When I was doing my MFA, the most obscene words in my vocabulary were “sentimental” and “melodramatic.” Fiction, I learned, should be cool, controlled, understated, sophisticated. All writers walk a line between over-the-top schmaltz and no-pulse distance, but it seemed to me that while romance writers (for example) often fell into melodrama, literary writers (for example) often wrote stories that sat on the page like ice cubes. Trying to walk that line made writing story really difficult until I had an epiphany while writing Bet Me: I realized that I didn’t want to be cool, that if I fell off that line, I definitely wanted to fall into the hot side: I wanted to embrace the soap and chew the scenery, I wanted to give my readers a ride. Then I hit a very long bad patch where a succession of life trucks hit me, and I lost my way and started second-guessing myself. I was spending so much time worrying about what was smart and believable, I didn’t believe anything I wrote. Watching Arrow reminded me of the key part of “I can do anything”: I really can do anything if I start with a clear vision of what I want and where I’m going, a kind of focused insanity based on a strong protagonist with a strong goal and an equally strong antagonist, and then after that, just go for it, no fear, screw the people who raise their eyebrows. Eyebrow raising is easy, focused anything-goes storytelling is not. The people behind Arrow are nuts, but they know where they’re going. The show is a beautiful example of controlled over-the-top storytelling, a pretty much perfect balance of grounded reality and insane fantasy, all of it intelligent, whacked-out fun, and I am now a complete Arrow fan girl, with extra grateful squee for the writers who reminded me of why I decided write fiction in the first place.

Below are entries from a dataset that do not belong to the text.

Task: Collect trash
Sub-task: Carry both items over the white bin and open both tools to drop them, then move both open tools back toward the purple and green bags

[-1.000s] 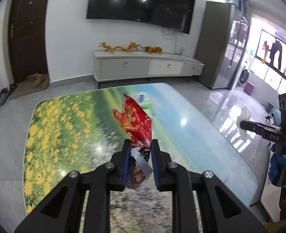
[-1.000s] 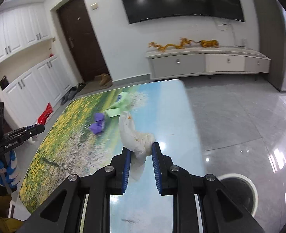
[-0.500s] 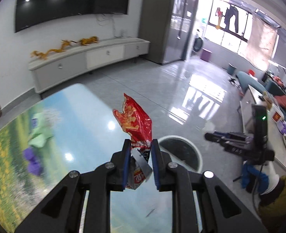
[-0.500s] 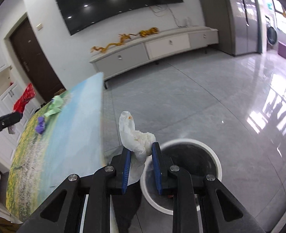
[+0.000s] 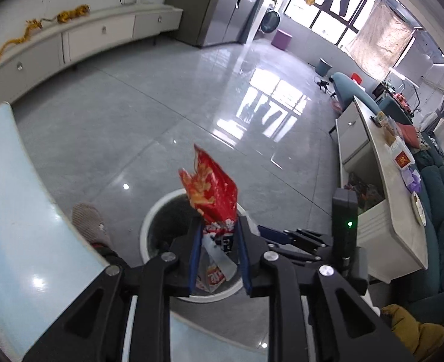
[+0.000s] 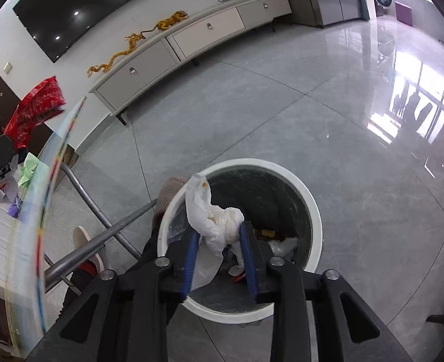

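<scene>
My left gripper (image 5: 217, 232) is shut on a red snack bag (image 5: 211, 190) and holds it above a round white-rimmed trash bin (image 5: 149, 226) on the floor. My right gripper (image 6: 217, 236) is shut on a crumpled white tissue (image 6: 213, 214) and holds it over the same bin (image 6: 312, 211), which has some trash at its bottom. The right gripper also shows in the left wrist view (image 5: 282, 235), just right of the bag. The red bag also shows at the far left of the right wrist view (image 6: 36, 108).
The table (image 5: 17, 211) with its printed top lies left of the bin; its edge (image 6: 44, 205) and metal legs (image 6: 101, 235) show in the right wrist view, with green and purple scraps (image 6: 27, 169) on it. A slippered foot (image 5: 89, 220) stands beside the bin. A counter (image 5: 382, 196) stands at right.
Both grippers swung from over the table to above the bin, still holding the bag and the tissue. The right gripper's fingers now look a little wider apart around the tissue.
</scene>
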`<action>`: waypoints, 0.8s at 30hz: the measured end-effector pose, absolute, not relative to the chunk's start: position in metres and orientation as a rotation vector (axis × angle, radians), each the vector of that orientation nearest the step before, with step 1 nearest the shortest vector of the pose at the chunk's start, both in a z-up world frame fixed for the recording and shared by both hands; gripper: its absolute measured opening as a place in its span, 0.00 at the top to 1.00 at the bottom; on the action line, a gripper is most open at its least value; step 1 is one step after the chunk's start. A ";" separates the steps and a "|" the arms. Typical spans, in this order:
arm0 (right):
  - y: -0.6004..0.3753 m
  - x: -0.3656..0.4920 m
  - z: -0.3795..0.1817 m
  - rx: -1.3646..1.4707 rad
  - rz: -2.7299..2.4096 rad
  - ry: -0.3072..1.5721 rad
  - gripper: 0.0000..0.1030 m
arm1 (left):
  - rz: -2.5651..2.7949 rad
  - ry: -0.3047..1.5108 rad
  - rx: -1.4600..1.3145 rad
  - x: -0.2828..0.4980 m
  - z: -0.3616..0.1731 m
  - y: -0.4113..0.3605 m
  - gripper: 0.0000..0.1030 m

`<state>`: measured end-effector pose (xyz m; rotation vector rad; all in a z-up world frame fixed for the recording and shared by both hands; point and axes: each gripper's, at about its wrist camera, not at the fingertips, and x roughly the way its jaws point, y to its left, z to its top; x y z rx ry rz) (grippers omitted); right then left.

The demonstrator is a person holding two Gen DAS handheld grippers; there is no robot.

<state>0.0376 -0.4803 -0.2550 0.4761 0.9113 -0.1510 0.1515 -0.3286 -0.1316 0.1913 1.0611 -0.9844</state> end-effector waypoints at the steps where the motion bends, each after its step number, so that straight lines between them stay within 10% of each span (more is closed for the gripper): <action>1: -0.481 0.039 -0.257 0.479 -0.161 0.916 0.54 | -0.984 1.071 0.190 0.152 -0.135 -0.332 0.63; 3: -0.485 0.037 -0.261 0.488 -0.174 0.919 0.50 | -0.981 1.078 0.178 0.152 -0.139 -0.336 0.51; 24: -0.427 0.007 -0.157 0.323 -0.177 0.753 0.45 | -0.614 0.662 0.278 0.098 -0.051 -0.217 0.51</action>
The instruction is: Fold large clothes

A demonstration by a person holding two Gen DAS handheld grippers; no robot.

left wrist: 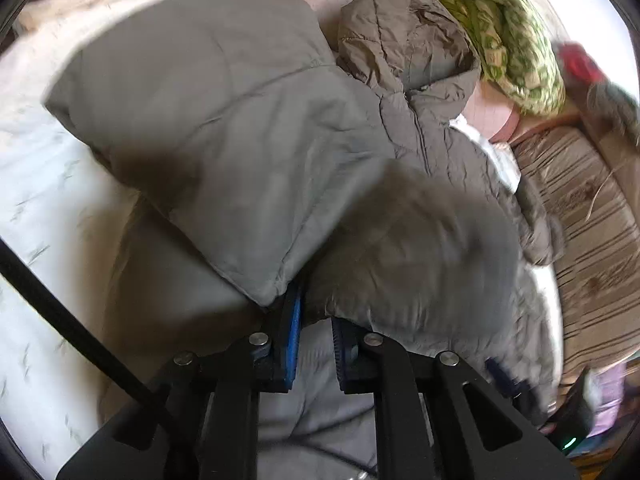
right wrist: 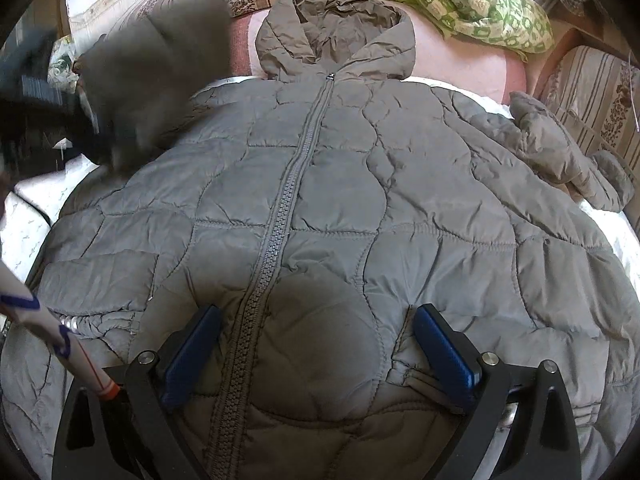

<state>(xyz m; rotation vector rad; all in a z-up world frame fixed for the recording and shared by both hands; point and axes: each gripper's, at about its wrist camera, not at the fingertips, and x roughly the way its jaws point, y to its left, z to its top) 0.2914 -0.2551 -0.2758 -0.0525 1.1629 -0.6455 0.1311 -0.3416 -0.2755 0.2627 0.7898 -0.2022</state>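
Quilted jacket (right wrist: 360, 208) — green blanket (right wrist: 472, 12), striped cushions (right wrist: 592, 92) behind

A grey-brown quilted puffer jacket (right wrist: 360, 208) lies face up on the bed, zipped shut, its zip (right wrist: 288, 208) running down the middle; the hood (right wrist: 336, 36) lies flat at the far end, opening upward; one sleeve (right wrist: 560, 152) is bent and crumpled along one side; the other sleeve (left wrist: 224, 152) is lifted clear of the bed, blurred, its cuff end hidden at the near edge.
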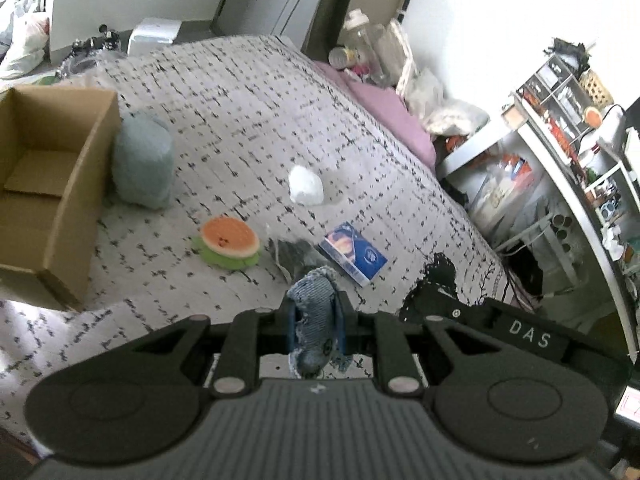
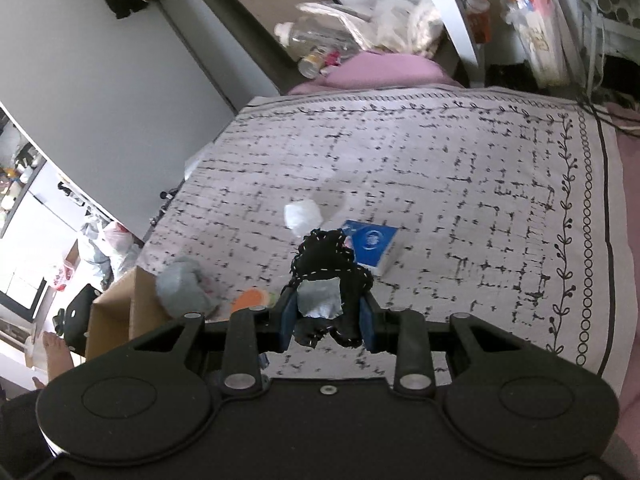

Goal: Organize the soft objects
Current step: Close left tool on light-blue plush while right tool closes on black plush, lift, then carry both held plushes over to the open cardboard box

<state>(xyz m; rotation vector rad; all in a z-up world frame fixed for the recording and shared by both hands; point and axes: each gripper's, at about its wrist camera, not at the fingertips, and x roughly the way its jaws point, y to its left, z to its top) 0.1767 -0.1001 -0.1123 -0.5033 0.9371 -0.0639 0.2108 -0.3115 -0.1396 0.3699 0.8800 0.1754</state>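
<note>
**Both grippers loaded, box waiting at the left**

Left wrist view: the left gripper (image 1: 314,312) has its jaws drawn in close on a blue-grey knitted piece (image 1: 313,304), which bulges above the pads and hangs below them. Ahead lies the patterned bedspread (image 1: 248,120). The open cardboard box (image 1: 52,184) sits at about nine o'clock, with a pale blue plush roll (image 1: 142,164) touching its near wall. Toward eleven o'clock from the gripper lies an orange-and-green plush (image 1: 229,242); at twelve o'clock, farther off, a white soft lump (image 1: 306,186); at one o'clock a blue booklet (image 1: 353,254) (flat and stiff-looking, probably not part of the sorting). A crumpled clear wrapper (image 1: 290,252) lies just beyond the held piece.

Right wrist view: the right gripper (image 2: 326,312) is closed onto a black stitched fabric item (image 2: 326,264) with a grey patch facing the camera — the cloth fills the gap between the jaws. The box (image 2: 116,312) shows at nine o'clock, only partly in frame, the plush roll (image 2: 184,286) beside it; the white lump (image 2: 303,216) and booklet (image 2: 370,246) sit at twelve to one o'clock.

The step in hand looks like carrying — both pieces are lifted clear of the bed. The next move likely calls for swinging each gripper leftward over the box opening and releasing inside its walls, one at a time so the hands do not crowd each other.
</note>
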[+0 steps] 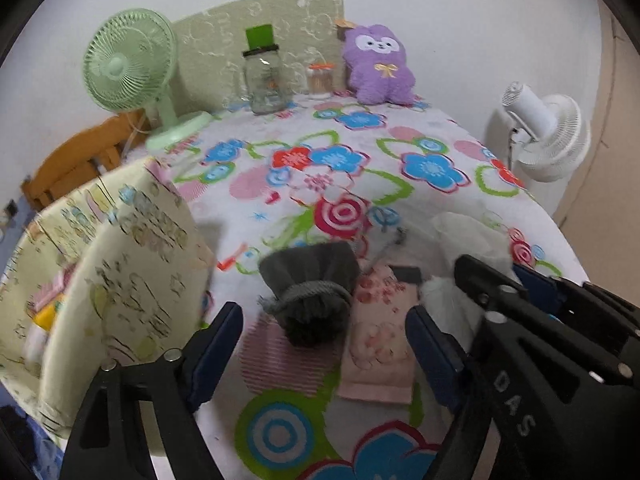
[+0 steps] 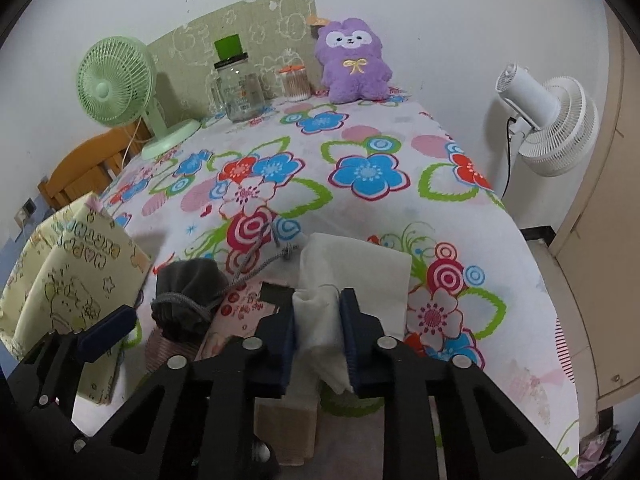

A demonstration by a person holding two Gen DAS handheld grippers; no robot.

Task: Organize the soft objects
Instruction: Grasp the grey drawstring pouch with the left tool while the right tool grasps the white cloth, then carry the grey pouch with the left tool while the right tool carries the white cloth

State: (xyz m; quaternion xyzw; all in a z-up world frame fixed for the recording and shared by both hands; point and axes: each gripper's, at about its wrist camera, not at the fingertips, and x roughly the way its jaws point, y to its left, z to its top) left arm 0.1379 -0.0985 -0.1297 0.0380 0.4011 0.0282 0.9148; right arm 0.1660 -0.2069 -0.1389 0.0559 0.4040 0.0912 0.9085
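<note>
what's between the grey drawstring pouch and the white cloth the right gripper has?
The pink floral packet lies flat between the grey pouch and the white cloth; clearest in the left wrist view.

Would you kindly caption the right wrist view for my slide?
Right gripper shut on a white cloth atop the floral tablecloth, grey drawstring pouch alongside.

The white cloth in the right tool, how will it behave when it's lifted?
The white cloth is bunched between the right tool's pads, so it is probably floppy and will drape. It looks thin, so likely light. Its free end may drag across the tablecloth.
</note>
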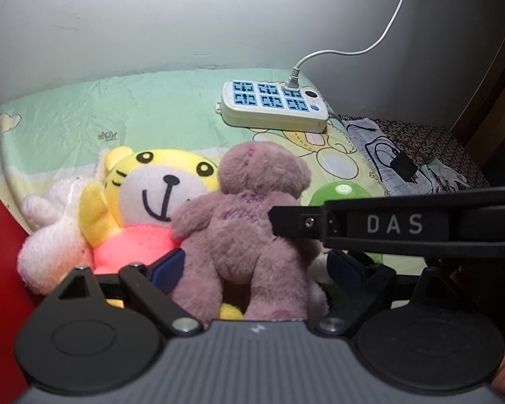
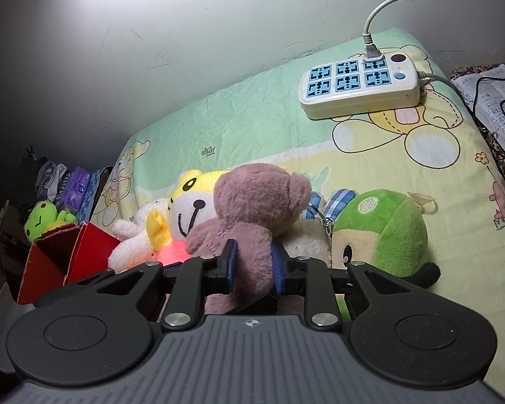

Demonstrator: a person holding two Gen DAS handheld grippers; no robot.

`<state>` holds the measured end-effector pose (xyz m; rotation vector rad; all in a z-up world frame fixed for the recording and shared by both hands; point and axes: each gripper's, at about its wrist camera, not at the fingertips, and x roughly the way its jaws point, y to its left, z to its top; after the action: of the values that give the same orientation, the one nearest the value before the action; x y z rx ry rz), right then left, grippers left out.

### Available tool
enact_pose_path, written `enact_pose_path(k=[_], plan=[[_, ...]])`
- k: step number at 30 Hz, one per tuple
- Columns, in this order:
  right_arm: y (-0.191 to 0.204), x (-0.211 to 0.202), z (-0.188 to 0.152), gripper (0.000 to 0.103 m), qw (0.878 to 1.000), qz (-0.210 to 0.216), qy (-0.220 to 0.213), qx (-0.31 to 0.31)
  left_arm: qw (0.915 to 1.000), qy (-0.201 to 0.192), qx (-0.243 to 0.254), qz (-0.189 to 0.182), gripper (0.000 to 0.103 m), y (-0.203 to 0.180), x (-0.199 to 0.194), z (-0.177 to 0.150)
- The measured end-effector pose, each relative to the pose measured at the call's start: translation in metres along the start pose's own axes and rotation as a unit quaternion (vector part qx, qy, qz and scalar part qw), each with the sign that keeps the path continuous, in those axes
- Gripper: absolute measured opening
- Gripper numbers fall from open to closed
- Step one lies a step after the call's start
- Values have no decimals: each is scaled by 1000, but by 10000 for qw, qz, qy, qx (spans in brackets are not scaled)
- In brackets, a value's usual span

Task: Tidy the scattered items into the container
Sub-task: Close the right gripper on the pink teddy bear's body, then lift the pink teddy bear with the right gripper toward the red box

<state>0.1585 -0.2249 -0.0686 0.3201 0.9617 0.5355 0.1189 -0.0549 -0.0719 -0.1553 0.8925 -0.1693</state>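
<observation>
On the bed (image 2: 252, 124), right gripper (image 2: 252, 266) jaws pinch the bear (image 2: 252, 202) (left's wide).

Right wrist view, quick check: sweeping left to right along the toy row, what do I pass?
Red box → white plush → yellow tiger → purple bear, with the right claw shut on it → green plush.
</observation>
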Motion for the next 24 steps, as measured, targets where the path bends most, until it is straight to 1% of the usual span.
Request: enact_pose_path(k=[2, 5, 6, 8, 12, 15, 16, 18, 21, 24], plan=[[-2, 2, 0, 30, 10000, 12, -12, 95, 10000, 3, -33, -20, 90, 2, 1, 2], [-3, 3, 0, 29, 9999, 51, -25, 110, 10000, -6, -8, -26, 90, 3, 4, 6], [-4, 3, 0, 25, 9999, 95, 1, 121, 10000, -7, 7, -25, 90, 3, 5, 6], [-5, 0, -1, 22, 9998, 160, 9, 92, 10000, 3, 45, -2, 90, 1, 6, 4], [-6, -10, -7, 21, 9997, 243, -64, 51, 9999, -52, 102, 39, 82, -4, -2, -1], [-6, -17, -12, 21, 9995, 326, -50, 25, 9999, -63, 78, -30, 80, -3, -11, -4], [-5, -20, -14, 20, 9993, 365, -23, 12, 9999, -62, 74, -69, 78, -3, -15, -6], [-2, -27, -18, 20, 9993, 348, -50, -88, 9995, -2, 45, -298, 63, -5, -21, -8], [-2, -34, -26, 20, 9994, 316, -16, -129, 9995, -24, 229, -220, 63, -15, -27, -15], [-3, -43, -35, 20, 9994, 315, -22, -155, 9993, 1, 237, -295, 63, -20, -30, -23]])
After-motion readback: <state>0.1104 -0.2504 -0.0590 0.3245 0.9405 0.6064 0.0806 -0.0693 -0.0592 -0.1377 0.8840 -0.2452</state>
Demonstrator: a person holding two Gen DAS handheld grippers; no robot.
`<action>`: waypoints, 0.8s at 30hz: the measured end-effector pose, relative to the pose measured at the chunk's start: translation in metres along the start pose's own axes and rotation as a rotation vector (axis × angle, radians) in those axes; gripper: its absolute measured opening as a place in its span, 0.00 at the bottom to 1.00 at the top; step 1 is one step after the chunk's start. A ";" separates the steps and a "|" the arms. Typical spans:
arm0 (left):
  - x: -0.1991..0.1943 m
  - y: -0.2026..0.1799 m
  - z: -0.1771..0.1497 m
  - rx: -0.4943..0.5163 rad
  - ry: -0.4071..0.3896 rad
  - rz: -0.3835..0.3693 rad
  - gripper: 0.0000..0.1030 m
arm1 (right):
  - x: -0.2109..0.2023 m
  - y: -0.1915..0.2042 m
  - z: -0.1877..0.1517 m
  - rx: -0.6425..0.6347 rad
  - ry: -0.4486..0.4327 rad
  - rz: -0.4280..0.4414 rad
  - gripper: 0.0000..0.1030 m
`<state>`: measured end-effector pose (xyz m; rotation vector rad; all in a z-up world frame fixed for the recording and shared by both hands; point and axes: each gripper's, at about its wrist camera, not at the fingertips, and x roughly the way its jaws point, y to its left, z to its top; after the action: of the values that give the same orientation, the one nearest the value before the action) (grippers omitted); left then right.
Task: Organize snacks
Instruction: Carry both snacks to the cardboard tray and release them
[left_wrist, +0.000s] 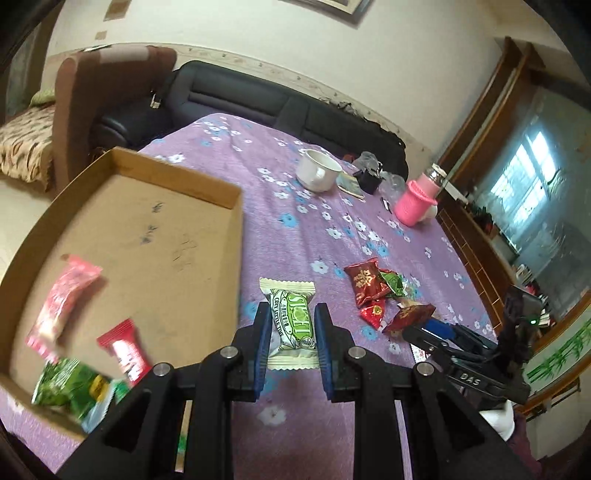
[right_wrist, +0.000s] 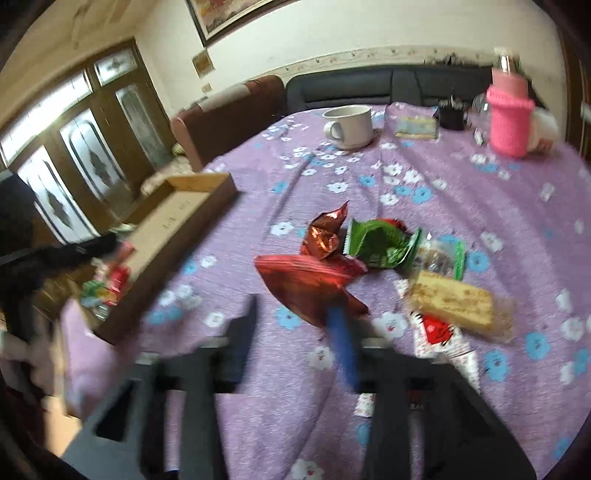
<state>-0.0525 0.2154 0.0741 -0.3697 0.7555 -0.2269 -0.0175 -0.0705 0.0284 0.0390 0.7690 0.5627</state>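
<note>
My left gripper (left_wrist: 292, 309) is shut on a white and green snack packet (left_wrist: 293, 325), held above the purple flowered cloth just right of the cardboard tray (left_wrist: 147, 221). Inside the tray lie a pink packet (left_wrist: 62, 306), a red packet (left_wrist: 123, 347) and a green packet (left_wrist: 70, 387). In the blurred right wrist view my right gripper (right_wrist: 293, 306) stands open, with the near edge of a large dark red packet (right_wrist: 306, 280) at its fingertips. Behind that packet lie a crumpled red wrapper (right_wrist: 325, 236), a green packet (right_wrist: 380, 243), a wrapped cake bar (right_wrist: 454, 299) and a red and white packet (right_wrist: 439, 332).
A white mug (left_wrist: 317, 170), a pink sleeved bottle (left_wrist: 415, 201) and small dark items stand at the far side of the table. A black sofa (left_wrist: 236, 96) and a brown armchair (left_wrist: 103, 74) sit beyond it. The tray (right_wrist: 177, 218) lies at the table's left edge.
</note>
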 end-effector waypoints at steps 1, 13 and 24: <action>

So here’s what I’ve learned studying Arrow.


WARNING: The rest of this post is full of spoilers. No, really, MAJOR spoilers. Don’t whine later that I didn’t tell you. MAJOR SPOILERS.



Adapting a comic book character’s story for a general audience isn’t easy, especially if that character has been around for seventy-three years, been retconned several times, and has interacted with a galaxy of other characters, many of whom have superpowers. The sheer weight of the source material can smother storytelling (not to mention the whole “willing suspension of disbelief” thing), but the people behind Arrow have averted that by making some very smart choices.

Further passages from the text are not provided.